My Amendments 502YE and 504B would require the Secretary of State to publish guidance for schools regarding gender-questioning children. I was slightly surprised at this new idea that things are being rushed through. As my noble friend Lady Jenkin said, the previous Conservative Government published draft gender-questioning children guidance in December 2023 and ran a public consultation on its contents in early 2024. This was in response to evidence of schools socially transitioning children or affirming children as being of the opposite sex, sometimes behind their parents’ backs.
As my noble friend Lady Spielman suggested—and as I can confirm to be true—I cannot describe the care that was taken over every single word in that guidance, and I pay tribute to the longest-suffering, most patient official in the DfE responsible for leading that drafting. The guidance said:
“In recent years, we have seen a significant increase in the number of children questioning the way they feel about being a boy or a girl, including their physical attributes of sex and the related ways in which they fit into society. This has been linked to gender identity ideology, the belief that a person can have a ‘gender’, whether male … female … or ‘other’, that is different to their biological sex”.
Since the publication of this draft guidance, there has been a growing consensus that gender ideology harms. There is no science or evidence behind the idea of gender identity—it is an ideological assertion. Social transition or cross-sex affirmation for children is not a neutral act. It is a harmful one, and it sets vulnerable children on a pathway to bodily disassociation and psychological confusion.
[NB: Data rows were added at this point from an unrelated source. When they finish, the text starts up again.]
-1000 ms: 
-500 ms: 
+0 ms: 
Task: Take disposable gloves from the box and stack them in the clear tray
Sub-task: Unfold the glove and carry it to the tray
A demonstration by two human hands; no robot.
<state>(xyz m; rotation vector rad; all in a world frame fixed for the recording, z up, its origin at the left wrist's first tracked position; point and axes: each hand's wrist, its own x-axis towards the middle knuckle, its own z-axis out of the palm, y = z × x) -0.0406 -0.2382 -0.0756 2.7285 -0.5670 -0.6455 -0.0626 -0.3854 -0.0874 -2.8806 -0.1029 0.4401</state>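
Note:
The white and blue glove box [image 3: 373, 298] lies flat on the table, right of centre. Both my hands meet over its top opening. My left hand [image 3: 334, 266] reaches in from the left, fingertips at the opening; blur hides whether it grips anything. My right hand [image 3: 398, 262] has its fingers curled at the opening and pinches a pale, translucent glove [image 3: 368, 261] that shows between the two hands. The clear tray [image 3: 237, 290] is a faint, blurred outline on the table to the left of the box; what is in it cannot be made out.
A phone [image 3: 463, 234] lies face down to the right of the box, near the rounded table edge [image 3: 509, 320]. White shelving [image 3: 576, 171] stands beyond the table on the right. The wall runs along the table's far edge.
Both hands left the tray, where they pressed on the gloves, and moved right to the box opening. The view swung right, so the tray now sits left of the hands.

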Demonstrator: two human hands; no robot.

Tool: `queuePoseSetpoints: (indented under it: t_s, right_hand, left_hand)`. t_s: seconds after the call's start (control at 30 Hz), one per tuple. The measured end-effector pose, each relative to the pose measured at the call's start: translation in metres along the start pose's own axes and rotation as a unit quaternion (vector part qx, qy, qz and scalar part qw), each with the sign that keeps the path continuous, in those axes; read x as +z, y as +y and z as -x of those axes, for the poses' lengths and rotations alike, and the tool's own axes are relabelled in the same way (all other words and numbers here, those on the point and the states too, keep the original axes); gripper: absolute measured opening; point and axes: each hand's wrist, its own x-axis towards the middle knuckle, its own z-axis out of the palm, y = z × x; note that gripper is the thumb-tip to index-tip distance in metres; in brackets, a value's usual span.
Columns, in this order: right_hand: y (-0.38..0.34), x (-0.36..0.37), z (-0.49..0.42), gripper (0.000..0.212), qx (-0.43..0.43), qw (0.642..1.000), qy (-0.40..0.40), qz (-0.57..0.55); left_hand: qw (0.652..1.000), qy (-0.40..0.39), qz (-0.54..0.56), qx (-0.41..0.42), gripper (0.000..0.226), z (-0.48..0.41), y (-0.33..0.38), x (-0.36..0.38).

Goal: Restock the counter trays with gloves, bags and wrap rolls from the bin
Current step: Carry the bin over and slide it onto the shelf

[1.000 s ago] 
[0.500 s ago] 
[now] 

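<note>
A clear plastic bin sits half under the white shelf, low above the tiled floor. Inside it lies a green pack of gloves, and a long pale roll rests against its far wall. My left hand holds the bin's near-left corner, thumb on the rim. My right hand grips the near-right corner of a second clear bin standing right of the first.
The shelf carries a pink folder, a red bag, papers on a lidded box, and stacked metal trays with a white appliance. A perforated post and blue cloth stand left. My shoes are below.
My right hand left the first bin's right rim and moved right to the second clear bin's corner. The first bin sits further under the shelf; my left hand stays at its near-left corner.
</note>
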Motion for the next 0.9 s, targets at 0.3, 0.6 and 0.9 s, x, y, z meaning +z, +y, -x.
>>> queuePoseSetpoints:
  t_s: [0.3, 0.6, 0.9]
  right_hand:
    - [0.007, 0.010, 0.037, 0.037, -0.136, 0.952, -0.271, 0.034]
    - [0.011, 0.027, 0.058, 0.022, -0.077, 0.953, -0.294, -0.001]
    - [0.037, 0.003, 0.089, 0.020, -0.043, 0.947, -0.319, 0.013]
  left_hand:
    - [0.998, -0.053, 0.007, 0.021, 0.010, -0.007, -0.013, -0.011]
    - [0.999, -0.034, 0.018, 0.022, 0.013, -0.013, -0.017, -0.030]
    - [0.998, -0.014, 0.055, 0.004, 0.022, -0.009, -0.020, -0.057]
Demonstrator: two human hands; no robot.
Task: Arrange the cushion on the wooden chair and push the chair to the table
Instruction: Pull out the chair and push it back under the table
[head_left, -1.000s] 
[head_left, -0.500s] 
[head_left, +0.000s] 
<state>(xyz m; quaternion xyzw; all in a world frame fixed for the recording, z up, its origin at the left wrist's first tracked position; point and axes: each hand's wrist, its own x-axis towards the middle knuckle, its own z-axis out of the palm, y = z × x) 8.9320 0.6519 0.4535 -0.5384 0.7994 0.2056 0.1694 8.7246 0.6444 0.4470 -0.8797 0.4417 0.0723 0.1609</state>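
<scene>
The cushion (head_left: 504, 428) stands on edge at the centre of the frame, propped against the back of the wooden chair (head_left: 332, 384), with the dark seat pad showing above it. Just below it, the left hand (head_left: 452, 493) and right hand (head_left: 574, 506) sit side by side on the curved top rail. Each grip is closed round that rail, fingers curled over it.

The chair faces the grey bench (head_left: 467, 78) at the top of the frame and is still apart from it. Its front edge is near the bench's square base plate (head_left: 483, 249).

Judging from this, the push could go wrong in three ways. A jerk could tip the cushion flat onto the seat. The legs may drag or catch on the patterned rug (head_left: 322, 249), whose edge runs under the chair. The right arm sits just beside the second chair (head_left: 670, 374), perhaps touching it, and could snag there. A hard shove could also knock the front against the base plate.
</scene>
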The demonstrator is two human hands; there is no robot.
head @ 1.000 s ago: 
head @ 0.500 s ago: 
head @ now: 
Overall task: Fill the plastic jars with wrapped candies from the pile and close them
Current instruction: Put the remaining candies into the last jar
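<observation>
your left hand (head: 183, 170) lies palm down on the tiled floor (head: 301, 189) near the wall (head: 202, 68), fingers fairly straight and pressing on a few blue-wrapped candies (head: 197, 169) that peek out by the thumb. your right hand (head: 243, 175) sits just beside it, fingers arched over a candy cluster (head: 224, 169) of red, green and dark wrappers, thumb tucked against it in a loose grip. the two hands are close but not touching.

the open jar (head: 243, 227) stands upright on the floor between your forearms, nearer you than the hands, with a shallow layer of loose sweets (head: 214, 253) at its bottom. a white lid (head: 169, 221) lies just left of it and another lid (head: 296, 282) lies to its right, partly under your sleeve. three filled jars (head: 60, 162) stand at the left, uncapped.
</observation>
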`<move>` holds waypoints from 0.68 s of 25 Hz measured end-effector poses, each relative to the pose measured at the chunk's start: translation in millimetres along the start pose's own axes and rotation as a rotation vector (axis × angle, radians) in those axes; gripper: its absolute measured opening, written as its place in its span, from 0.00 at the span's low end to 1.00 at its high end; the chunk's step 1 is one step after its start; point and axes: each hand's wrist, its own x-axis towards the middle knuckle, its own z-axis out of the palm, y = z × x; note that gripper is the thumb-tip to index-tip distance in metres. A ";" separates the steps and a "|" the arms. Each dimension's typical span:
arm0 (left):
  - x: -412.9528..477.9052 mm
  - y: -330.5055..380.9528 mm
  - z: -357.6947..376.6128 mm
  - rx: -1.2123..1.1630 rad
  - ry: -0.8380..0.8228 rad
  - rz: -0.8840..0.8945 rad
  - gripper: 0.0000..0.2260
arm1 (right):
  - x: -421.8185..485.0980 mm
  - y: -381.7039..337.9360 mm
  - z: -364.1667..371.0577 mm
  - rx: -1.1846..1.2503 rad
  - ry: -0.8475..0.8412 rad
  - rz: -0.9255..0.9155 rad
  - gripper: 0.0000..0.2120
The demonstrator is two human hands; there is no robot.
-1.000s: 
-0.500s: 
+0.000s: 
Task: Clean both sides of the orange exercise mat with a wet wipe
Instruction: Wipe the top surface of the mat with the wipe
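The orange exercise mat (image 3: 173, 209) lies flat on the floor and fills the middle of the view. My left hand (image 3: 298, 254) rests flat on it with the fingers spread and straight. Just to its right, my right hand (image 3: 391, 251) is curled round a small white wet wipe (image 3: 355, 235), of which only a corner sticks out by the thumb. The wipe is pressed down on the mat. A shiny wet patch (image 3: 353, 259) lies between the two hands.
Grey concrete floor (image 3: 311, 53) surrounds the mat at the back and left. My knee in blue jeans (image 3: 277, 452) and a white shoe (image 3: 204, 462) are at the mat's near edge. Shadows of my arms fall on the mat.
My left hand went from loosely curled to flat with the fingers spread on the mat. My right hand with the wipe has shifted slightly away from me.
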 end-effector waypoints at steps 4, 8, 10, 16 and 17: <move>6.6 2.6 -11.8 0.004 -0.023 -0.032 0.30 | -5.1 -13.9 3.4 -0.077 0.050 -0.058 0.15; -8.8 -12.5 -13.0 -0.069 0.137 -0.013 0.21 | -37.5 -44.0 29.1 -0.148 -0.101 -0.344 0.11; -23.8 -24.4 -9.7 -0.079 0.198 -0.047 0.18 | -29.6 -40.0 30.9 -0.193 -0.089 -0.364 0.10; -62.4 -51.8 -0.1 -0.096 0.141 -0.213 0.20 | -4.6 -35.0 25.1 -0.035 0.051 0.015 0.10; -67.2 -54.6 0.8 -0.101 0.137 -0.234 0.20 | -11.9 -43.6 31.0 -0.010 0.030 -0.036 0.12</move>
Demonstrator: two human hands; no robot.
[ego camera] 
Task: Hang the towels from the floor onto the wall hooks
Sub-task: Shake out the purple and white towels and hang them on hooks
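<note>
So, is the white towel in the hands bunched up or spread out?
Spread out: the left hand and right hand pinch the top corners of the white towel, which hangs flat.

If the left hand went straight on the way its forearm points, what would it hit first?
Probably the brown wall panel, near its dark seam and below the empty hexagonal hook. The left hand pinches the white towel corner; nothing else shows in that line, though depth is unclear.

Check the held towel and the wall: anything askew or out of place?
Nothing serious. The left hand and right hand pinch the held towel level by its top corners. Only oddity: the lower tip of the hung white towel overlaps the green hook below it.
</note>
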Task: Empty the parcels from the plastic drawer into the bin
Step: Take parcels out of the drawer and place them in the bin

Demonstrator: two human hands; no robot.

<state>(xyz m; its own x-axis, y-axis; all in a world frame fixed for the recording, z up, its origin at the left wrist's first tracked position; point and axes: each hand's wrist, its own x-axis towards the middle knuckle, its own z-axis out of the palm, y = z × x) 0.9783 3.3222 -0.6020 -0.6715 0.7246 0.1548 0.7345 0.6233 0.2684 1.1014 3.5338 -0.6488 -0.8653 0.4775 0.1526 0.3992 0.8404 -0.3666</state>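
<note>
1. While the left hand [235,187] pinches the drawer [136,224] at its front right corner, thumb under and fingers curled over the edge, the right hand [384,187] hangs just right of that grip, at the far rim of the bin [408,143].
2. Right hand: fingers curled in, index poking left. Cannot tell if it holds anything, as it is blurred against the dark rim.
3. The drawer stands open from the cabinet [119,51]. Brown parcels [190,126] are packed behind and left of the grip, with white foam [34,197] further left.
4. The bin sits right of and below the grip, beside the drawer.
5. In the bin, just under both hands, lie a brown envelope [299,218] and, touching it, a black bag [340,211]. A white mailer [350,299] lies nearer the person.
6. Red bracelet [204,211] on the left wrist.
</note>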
The draft gender-questioning guidance established a number of clear principles, including the duty of schools and colleges
“to safeguard and promote the welfare of all children … Schools and colleges should be respectful and tolerant places where bullying is never tolerated … Parents should not be excluded from decisions taken by a school or college relating to requests for a child to ‘socially transition’ … Schools and colleges have specific legal duties that are framed by a child’s biological sex … There is no general duty to allow a child to ‘social transition’”.
The guidance gave a number of clear directives to schools, including that they should keep accurate records of every child’s sex. In addition:
“Primary school aged children should not have different pronouns to their sex-based pronouns … For older children, schools do not need to specify pronouns to be used about each pupil and can decline a request to change a child’s pronouns … Schools must always protect single-sex spaces with regard to toilets, showers … changing rooms” and dormitories. It continues:
“For all sports where physical differences between the sexes threatens the safety of children, schools … should adopt clear rules which mandate separate-sex participation … Single-sex schools can refuse to admit pupils of the other biological sex”.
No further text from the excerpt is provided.